Por esses motivos, os investimentos externos têm aumentado significativamente. No início da década de 90 o Brasil recebia (ou doava?) menos de 1 bilhão de dólares por ano em investimentos estrangeiros diretos. No ano passado foram mais de 30 bilhões de dólares, segundo o Banco Central. Assim não é de espantar, como conclui a consultoria A. T. Kearney, que o Brasil ocupe a quarta colocação em termos de atratividade de investimentos internacionais, atrás apenas dos Estados Unidos, da Inglaterra e da China (Exame, 23.02.00).

Essa é a última moda dos arautos do capital internacional, inclusive com a adesão explícita do próprio presidente da República.
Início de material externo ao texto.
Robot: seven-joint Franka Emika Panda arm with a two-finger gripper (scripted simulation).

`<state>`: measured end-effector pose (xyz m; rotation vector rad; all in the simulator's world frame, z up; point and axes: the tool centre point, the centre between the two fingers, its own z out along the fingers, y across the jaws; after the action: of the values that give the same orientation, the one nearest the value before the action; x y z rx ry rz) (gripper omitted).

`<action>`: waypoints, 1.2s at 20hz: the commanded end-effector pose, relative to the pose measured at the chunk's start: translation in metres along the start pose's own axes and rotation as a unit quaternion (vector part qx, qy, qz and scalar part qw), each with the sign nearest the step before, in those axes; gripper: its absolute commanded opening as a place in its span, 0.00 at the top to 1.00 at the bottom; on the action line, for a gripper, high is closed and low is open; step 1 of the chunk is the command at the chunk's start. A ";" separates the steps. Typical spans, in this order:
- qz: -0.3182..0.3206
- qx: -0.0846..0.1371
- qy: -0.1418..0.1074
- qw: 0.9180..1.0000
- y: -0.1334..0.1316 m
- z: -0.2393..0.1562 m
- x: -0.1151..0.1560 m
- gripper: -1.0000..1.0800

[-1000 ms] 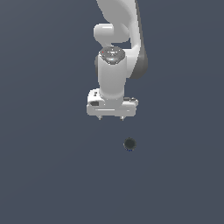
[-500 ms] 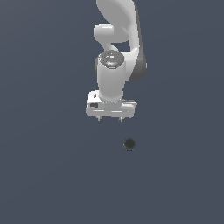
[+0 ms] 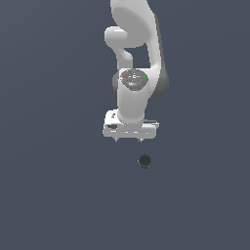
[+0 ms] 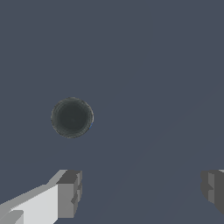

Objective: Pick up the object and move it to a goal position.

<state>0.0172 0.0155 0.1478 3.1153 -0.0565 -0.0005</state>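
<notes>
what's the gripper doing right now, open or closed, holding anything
Gripper: open, holding nothing; the ball lies apart from it.

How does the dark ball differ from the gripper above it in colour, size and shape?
Colour: the ball is dark grey-black, the gripper white with grey fingers.
Size: the ball is far narrower than the gripper's body, and narrower than the gap between the open jaws.
Shape: the ball is round, the gripper blocky and flat-faced.
Shared: neither touches the other; the ball sits clear of the fingers in both views.
</notes>
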 end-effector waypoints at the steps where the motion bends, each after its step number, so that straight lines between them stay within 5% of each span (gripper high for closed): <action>1: -0.001 0.001 0.000 1.000 -0.013 0.012 0.007 0.04; 13: 0.001 0.011 0.000 1.000 -0.075 0.071 0.034 0.04; 24: 0.001 0.013 -0.001 1.000 -0.085 0.084 0.036 0.04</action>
<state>0.0565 0.0971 0.0633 3.1407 -0.0586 -0.0008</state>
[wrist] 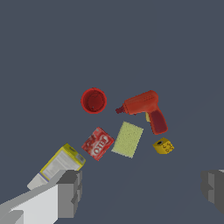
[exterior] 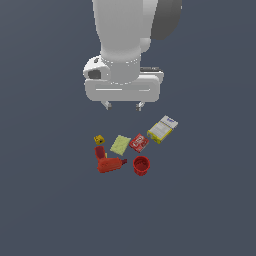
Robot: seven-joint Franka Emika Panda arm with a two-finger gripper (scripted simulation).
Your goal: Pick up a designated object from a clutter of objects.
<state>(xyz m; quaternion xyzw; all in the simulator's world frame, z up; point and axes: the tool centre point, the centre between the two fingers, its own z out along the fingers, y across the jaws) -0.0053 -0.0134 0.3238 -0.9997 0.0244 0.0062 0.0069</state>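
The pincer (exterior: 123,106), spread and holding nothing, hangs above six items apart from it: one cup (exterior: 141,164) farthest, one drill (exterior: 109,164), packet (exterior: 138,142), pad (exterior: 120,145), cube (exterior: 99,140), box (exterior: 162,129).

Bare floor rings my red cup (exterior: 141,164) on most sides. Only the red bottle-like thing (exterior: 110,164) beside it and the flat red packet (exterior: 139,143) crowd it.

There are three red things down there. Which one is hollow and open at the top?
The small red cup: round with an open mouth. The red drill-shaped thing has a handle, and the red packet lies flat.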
Uma moda que de tempos em tempos ataca o Brasil, como nas décadas de 20, de 50 e que por alguns anos parece maravilhar economistas e dirigentes desprecavidos. A lógica para derrubar esse castelo de cartas é simples. Se o dinheiro não vem (o BNDES está aí para isso), se a tecnologia não é nova nem agregadora, qual a vantagem para o país?

O que está acontecendo, na verdade, é uma espécie de crescente comprometimento futuro com remessas de lucros que tendem a se multiplicar. Um dos principais assessores do PFL em matéria econômica, Paulo Rabelo de Castro, acaba de escrever um ensaio sobre as conseqüências da internacionalização do parque produtivo brasileiro. Entre outras coisas, escreve ele que "nosso objetivo é procurar demonstrar por que estamos numa rota insustentável de absorção dos recursos externos e, em particular, por que a utilização mais agressiva do investimento direto estrangeiro como fonte de financiamento não é a resposta para superar esse impasse". Em seguida vai direto à ferida, afirmando: "O aumento do Passivo Externo Líquido em relação ao PIB e às exportações do país corresponde a uma sinalização de compromissos crescente de remessas futuras (de lucros) em relação à capacidade de servi-las. Tal relação vem crescendo aceleradamente após o Plano Real. A intensificação do fluxo de investimento estrangeiro direto é produto do déficit fiscal, responsabilizando-se, portanto, integralmente a má gestão dos negócios públicos pelos crescentes índices de desnacionalização da economia brasileira." A seguir, diz em forma de projeção provável, e que acho mais realista, que esse processo "pressionaria negativamente a conta corrente, ao passo que a remessa de dividendos passaria dos quase 8 bilhões de hoje para mais de 50 bilhões de dólares em 2010".

Afinal, até por esse estudo de um membro do PFL, onde está a vantagem do investimento direto estrangeiro? Como se explica a louvação do atual presidente que, por sinal, é apoiado por esse mesmo partido político? Parece-me que temos de ir e voltar sempre aos mesmos pontos. Veja-se a década de 20 ou 50, quando se vivia a louvar as maravilhas do capital estrangeiro. Será que teremos de chegar ao ponto de desvalorizar progressivamente o real apenas para fazer face ao pagamento crescente desses dividendos? Como pode o atual presidente entrar nessa moda e, ao mesmo tempo, proclamar-se principal defensor do real valorizado?

Mas, embora ingrata, a verdade é que estamos repetindo história, já sendo até possível prever o horizonte sombrio da volta da inflação, para fazer face à necessidade crescente de comprar dólares para atender a uma remessa de lucros cada vez mais volumosa. Por incompetência - não há outro termo -, seremos obrigados a reviver passados inglórios até que algum dia no futuro se acorde desse pesadelo e nos convençamos todos, de vez, que não é possível o crescimento sustentável com poupança alheia. E, se temos um mercado interno dos maiores do mundo, cobiçado por tantos, será exclusivamente nele que poderemos encontrar a solução para um país e um povo já exaustos de tantos modismos ilusórios.